--- YOUR TASK ---
The output should be all entries, each matching the original exactly.

----

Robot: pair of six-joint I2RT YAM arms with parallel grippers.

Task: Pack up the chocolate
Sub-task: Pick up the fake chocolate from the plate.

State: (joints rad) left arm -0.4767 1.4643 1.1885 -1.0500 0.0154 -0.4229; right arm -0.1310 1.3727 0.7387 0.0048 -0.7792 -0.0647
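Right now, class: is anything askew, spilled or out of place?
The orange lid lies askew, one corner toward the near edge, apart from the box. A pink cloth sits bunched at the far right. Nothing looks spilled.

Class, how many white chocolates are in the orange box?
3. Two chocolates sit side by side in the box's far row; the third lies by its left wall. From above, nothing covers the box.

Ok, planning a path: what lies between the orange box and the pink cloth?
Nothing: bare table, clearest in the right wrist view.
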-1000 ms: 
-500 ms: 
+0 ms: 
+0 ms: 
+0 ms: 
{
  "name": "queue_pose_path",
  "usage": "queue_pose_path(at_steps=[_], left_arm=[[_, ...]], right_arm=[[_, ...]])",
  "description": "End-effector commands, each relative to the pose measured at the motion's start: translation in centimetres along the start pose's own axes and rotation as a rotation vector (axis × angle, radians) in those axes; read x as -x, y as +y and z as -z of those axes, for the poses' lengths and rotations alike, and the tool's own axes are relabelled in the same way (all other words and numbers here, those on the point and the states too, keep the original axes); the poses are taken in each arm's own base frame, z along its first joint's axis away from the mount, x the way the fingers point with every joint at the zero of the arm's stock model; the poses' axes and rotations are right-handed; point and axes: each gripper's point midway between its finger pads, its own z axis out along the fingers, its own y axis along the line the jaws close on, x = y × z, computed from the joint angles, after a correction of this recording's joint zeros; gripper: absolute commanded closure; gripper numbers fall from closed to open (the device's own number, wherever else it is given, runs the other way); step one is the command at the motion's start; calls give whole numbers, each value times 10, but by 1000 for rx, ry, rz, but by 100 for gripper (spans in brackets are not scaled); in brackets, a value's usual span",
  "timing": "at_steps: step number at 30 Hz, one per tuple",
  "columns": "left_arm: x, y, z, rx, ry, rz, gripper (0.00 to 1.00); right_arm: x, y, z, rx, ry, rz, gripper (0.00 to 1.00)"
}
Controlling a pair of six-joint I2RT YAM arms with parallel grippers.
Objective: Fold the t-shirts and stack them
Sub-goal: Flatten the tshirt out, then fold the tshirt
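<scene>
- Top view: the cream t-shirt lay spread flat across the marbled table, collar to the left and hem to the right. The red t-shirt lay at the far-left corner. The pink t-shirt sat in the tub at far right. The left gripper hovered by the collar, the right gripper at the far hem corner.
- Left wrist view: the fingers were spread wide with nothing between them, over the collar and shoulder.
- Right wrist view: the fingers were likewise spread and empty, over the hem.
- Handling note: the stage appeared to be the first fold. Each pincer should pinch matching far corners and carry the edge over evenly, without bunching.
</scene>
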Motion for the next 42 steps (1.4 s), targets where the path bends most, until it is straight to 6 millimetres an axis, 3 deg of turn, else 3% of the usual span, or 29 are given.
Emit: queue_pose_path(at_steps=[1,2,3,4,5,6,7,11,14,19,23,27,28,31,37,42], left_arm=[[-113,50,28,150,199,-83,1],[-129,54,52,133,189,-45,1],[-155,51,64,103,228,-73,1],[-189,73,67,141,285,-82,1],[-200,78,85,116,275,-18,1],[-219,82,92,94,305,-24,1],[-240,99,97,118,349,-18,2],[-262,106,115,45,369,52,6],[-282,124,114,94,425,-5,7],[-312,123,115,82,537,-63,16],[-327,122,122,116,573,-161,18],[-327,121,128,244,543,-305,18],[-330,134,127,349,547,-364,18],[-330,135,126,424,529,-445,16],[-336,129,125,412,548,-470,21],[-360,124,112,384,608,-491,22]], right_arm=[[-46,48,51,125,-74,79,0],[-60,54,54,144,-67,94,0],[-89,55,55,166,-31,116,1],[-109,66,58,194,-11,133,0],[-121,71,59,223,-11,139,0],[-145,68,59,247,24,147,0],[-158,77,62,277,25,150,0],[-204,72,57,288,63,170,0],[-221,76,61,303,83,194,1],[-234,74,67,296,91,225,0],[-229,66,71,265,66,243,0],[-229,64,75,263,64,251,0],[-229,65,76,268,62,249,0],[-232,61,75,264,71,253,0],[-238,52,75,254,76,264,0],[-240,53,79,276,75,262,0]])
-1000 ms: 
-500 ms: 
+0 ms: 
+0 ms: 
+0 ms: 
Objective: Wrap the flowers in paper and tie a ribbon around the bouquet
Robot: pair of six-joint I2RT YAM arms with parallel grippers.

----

--- TASK ANSWER ---
Robot: pair of six-joint I2RT YAM arms with parallel grippers.

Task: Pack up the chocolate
Sub-task: Pick up the fake chocolate from the plate.

State: (joints rad) left arm -0.4767 1.4643 1.1885 -1.0500 0.0154 -0.4229; right arm -0.1310 1.3727 0.7387 0.0048 -0.7792 -0.0647
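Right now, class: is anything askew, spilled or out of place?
The orange lid lies askew, one corner toward the near edge, apart from the box. A pink cloth sits bunched at the far right. Nothing looks spilled.

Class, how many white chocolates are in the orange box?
3. Two chocolates sit side by side in the box's far row; the third lies by its left wall. From above, nothing covers the box.

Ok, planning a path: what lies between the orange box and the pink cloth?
Nothing: bare table, clearest in the right wrist view.
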-1000 ms: 
-500 ms: 
+0 ms: 
+0 ms: 
+0 ms: 
{
  "name": "queue_pose_path",
  "usage": "queue_pose_path(at_steps=[_], left_arm=[[_, ...]], right_arm=[[_, ...]])",
  "description": "End-effector commands, each relative to the pose measured at the motion's start: translation in centimetres along the start pose's own axes and rotation as a rotation vector (axis × angle, radians) in those axes; read x as -x, y as +y and z as -z of those axes, for the poses' lengths and rotations alike, and the tool's own axes are relabelled in the same way (all other words and numbers here, those on the point and the states too, keep the original axes); the poses are taken in each arm's own base frame, z along its first joint's axis away from the mount, x the way the fingers point with every joint at the zero of the arm's stock model; the poses' axes and rotations are right-handed; point and axes: each gripper's point midway between its finger pads, its own z axis out along the fingers, its own y axis along the line the jaws close on, x = y × z, computed from the joint angles, after a correction of this recording's joint zeros; gripper: absolute commanded closure; gripper numbers fall from closed to open (the device's own number, wherever else it is given, runs the other way); step one is the command at the motion's start; calls give whole numbers, each value times 10, but by 1000 for rx, ry, rz, but by 100 for gripper (spans in brackets are not scaled); in brackets, a value's usual span",
  "timing": "at_steps: step number at 30 Hz, one per tuple",
  "columns": "left_arm: x, y, z, rx, ry, rz, gripper (0.00 to 1.00); right_arm: x, y, z, rx, ry, rz, gripper (0.00 to 1.00)"
}
Controlling a pair of six-joint I2RT YAM arms with parallel grippers.
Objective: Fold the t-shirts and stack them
Sub-goal: Flatten the tshirt out, then fold the tshirt
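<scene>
- Top view: the cream t-shirt lay spread flat across the marbled table, collar to the left and hem to the right. The red t-shirt lay at the far-left corner. The pink t-shirt sat in the tub at far right. The left gripper hovered by the collar, the right gripper at the far hem corner.
- Left wrist view: the fingers were spread wide with nothing between them, over the collar and shoulder.
- Right wrist view: the fingers were likewise spread and empty, over the hem.
- Handling note: the stage appeared to be the first fold. Each pincer should pinch matching far corners and carry the edge over evenly, without bunching.
</scene>
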Motion for the next 42 steps (1.4 s), targets where the path bends most, until it is straight to 6 millimetres an axis, 3 deg of turn, else 3% of the usual span, or 29 are given.
Emit: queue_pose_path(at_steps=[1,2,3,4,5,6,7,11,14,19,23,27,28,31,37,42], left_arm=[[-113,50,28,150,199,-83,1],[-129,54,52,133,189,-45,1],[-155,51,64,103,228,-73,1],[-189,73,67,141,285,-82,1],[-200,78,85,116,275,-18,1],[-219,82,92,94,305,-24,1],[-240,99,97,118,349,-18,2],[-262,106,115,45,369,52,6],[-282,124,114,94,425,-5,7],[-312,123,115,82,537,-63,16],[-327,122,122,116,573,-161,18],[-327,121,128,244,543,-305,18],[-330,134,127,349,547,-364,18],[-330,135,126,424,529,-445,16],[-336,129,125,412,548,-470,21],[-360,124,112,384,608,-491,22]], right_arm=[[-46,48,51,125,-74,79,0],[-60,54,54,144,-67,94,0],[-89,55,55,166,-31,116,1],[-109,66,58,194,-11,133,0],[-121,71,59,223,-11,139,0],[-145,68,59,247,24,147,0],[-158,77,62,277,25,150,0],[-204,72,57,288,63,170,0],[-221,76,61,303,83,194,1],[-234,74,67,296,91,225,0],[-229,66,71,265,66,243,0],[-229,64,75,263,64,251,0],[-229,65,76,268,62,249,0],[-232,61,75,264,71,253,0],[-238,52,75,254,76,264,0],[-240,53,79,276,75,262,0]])
-1000 ms: 
-500 ms: 
+0 ms: 
+0 ms: 
+0 ms: 
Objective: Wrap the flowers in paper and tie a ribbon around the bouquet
Robot: pair of six-joint I2RT YAM arms with parallel grippers.

This completes the requested output.